Shawn tem uma lista impressionante de fobias. Nas páginas 18 e 19 de Bem Que Eu Queria Ir – Notas de uma Vida Fóbica, ele consegue listar mais de uma dezena delas. É difícil dizer exatamente quantas sãos. Muitos parecem desdobramentos de uma mesma fobia. Ele se diz "seriamente claustrofóbico" e, por isso, quando vai ao teatro, se senta sempre no corredor. Evita túneis, metrô, elevadores, algumas viagens de trem e outras tantas de carro. Não gosta de edifícios em que as janelas não abrem e, se vai a um shopping center fechado, não consegue caminhar muito longe dentro dele.

"Em resumo, tenho medo tanto de espaços abertos quanto de fechados e tenho medo, em certo sentido, de qualquer forma de isolamento", escreve Shawn. O livro é resultado de uma disposição fora do comum para lidar com os problemas que tem. "O grau com que me ocupo de mim mesmo é espantoso", diz.

Além de recorrer às ideias de Charles Darwin (1809-1882) e Sigmund Freud (1856-1939), Shawn mostra cultura e informação. Seu texto amarra dados científicos com referências populares. Ele cita o programa The Mind Traveller, produzido pela BBC e estrelado pelo neurologista e escritor Oliver Sacks (autor de O Homem Que Confundiu Sua Mulher com um Chapéu), usa os desenhos do Pateta para exemplificar a noção infantil que se tem do medo e passeia pelas constatações recentes sobre a natureza da consciência, baseado em pesquisas dos médicos Gerald Edelman e António Damásio.

"Tenho plena consciência de que sou tão qualificado para discutir o funcionamento do cérebro humano quanto para dançar o papel do príncipe no balé A Bela Adormecida", brinca Shawn – o que soa como falsa modéstia, já que a afirmação aparece depois de um capítulo inteiro dedicado ao cérebro.

O livro é um ensaio autobiográfico, em que o autor costura informações com experiências pessoais e põe nele a sua visão de mundo. No que diz respeito à "visão", uma das peculiares de Shawn é a de enxergar tudo e todos através das lentes grossas das fobias.

Cavando na história familiar, ele identifica as fobias do pai, Wallace Shawn, e afirma que este só foi editor por mais de três décadas da revista The New Yorker porque se tornou um obcecado por rotina para conseguir lidar, por exemplo, com a incapacidade de viajar.
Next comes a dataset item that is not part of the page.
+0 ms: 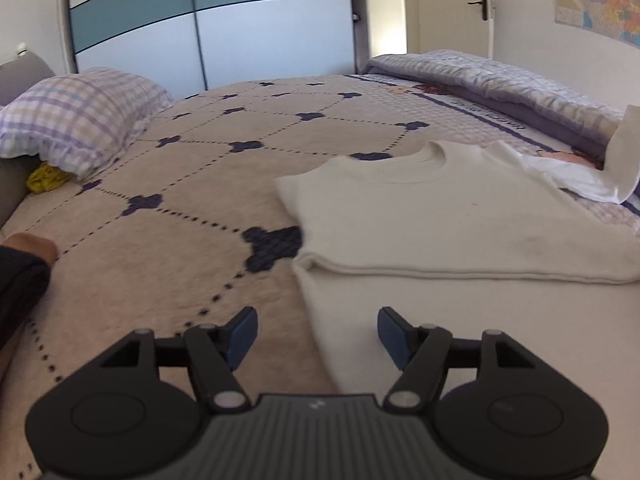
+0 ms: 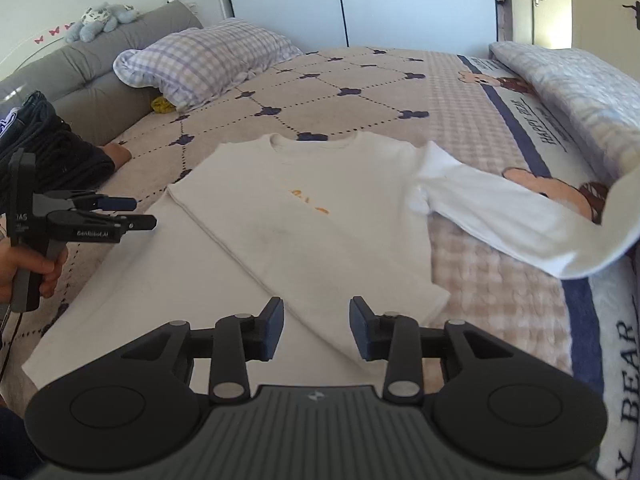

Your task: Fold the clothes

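White sweatshirt [image 2: 320,216]: flat mid-bed, left side folded in, right sleeve [image 2: 500,216] outstretched. Left gripper [image 1: 316,334], right gripper [image 2: 316,326]: both released, empty, at near hem. Advice: pinch sleeve cuff, fold squarely across chest

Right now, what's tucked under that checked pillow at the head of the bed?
A crumpled yellow cloth pokes out from beneath the purple checked pillow, lying on the patterned bedspread. Most of it is covered, so what it is cannot be told.
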The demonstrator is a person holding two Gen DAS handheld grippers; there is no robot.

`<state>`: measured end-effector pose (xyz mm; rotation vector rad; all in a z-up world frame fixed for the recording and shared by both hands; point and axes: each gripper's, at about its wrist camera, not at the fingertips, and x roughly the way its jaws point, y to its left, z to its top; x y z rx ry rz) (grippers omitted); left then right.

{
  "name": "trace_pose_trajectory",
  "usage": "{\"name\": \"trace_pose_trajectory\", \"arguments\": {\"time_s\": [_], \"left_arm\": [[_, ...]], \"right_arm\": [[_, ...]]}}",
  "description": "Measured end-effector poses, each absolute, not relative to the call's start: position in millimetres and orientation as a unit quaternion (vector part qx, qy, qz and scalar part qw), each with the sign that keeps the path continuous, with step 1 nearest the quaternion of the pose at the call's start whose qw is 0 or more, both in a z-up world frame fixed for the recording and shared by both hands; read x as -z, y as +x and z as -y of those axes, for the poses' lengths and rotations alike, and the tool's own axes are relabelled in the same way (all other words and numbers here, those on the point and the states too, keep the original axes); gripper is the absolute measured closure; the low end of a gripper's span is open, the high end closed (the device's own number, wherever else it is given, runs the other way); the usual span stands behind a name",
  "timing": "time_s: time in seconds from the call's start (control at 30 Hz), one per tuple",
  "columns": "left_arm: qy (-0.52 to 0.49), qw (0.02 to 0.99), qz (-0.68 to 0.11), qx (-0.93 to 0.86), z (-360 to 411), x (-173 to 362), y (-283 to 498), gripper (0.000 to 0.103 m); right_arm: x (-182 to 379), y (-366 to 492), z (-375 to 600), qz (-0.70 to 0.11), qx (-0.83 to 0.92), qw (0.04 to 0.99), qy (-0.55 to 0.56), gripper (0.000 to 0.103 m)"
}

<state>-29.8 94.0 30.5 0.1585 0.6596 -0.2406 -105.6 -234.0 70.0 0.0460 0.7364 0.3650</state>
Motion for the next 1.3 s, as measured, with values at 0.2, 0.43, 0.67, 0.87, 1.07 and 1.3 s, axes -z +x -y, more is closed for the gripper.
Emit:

O fato de o avô ter instalado a família na região dos matadouros de Chicago estaria na origem do medo irracional que Wallace tinha de sangue.

Para além da lógica "tal pai, tal filho", o autor identifica fóbicos célebres, entre eles, a poetisa norte-americana Emily Dickinson e o pintor norueguês Edvard Munch.

Talvez a postura de interpretar o mundo usando uma "lógica fóbica" seja consequência do papel de advogado que Shawn assume para si. Parte do que escreve é para rebater a noção de que a pessoa que sofre com fobias seria alguém "fraco", um "anormal" de caráter duvidoso.

"Se algum dia se determinar que elas (as fobias) são um problema integralmente químico ou biológico, atribuível a um defeito genético como o que causa alergia a amendoim, talvez elas percam seu estigma", diz Shawn.

O mo­mento que descreve é de transição porque, hoje, entende-se que a fobia não é apenas algo "mental", mas envolve também (entre outras coisas) o comportamento, a genética, a neurologia e a evolução. GGG1/2

Serviço

Bem Que Eu Queria Ir – Notas de uma Vida Fóbica, de Allen Shawn. Companhia das Letras, 312 págs., R$ 48.